= Humanitarian-Development Nexus =

Humanitarian concept

The Humanitarian-Development Nexus is the concept of increased collaboration between organizations working in short term humanitarian aid and long term international development promoted since 2016.

The concept is supported by European governments, but has been met with both praise and criticism by humanitarian practitioners.

== Background ==
Traditionally, the two areas of humanitarian aid and international development have operated separately, with the former working on short-term life saving goals and the later working towards longer-term objectives including the Millennium Development Goals. Humanitarian organizations follow the humanitarian principle of independence from government action, in contrast to international development work which is done in close proximity with governments.

== Launch ==

The concept of the Humanitarian-Development Nexus came to prominence at the 2016 at the World Humanitarian Summit when it was promoted by government funders of humanitarian aid. At the summit, it was stated by government donors that collaboration between humanitarian agencies, and international development actors, should be encouraged and programs that work towards addressing humanitarian needs and longer-term development goals should be funded.
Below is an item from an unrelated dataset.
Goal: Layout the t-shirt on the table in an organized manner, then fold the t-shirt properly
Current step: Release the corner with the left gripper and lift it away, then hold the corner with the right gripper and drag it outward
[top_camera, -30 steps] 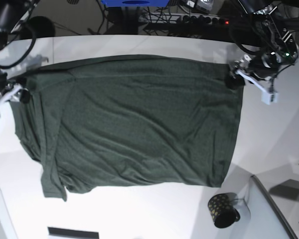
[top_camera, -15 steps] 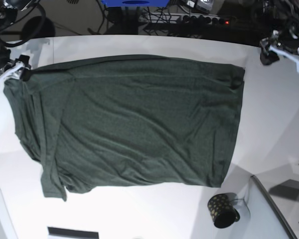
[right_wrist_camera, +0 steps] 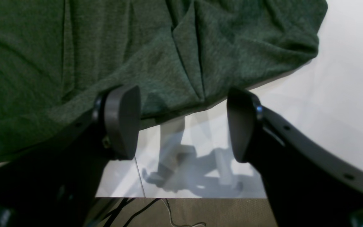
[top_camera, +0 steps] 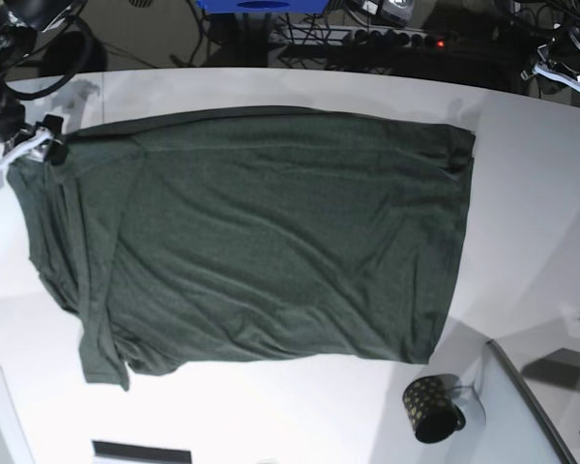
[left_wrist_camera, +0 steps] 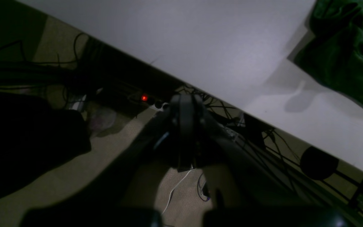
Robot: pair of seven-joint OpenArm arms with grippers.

=== Critical reception ===
The encouragement of humanitarian aid agencies working closer with international development institutions was met with strong resistance by the United Nations High Commissioner for Refugees, Médecins Sans Frontières, and the International Committee of the Red Cross, with the later two expressing concern about contradictions between the Nexus and humanitarian principles.

== Triple Nexus ==
In February 2019, the OECD stated their collective intent to fund complimentary humanitarian, development, and peacebuilding actions.

=== Critical reception of the Triple Nexus ===
The New Humanitarian reported concerns of tension between the humanitarian imperative of working independent from government, and of the risk that by trying to do three things simultaneously each would be done badly. Lorenzo Angelini of the European Peacebuilding Liaison Office expressed concern about varying definitions of peacebuilding, specifically the common confusion with use of military force.

Both the UK's Department for International Development and German's Federal Foreign Office expressed enthusiasm for the commitment to the Triple Nexus.

Harvard Humanitarian Initiative's analysis of applying the Triple Nexus approach in Mali concluded that humanitarian organizations should push in the "opposite direction" of the Triple Nexus, and recommended a "urgent introspection" of the new way of working.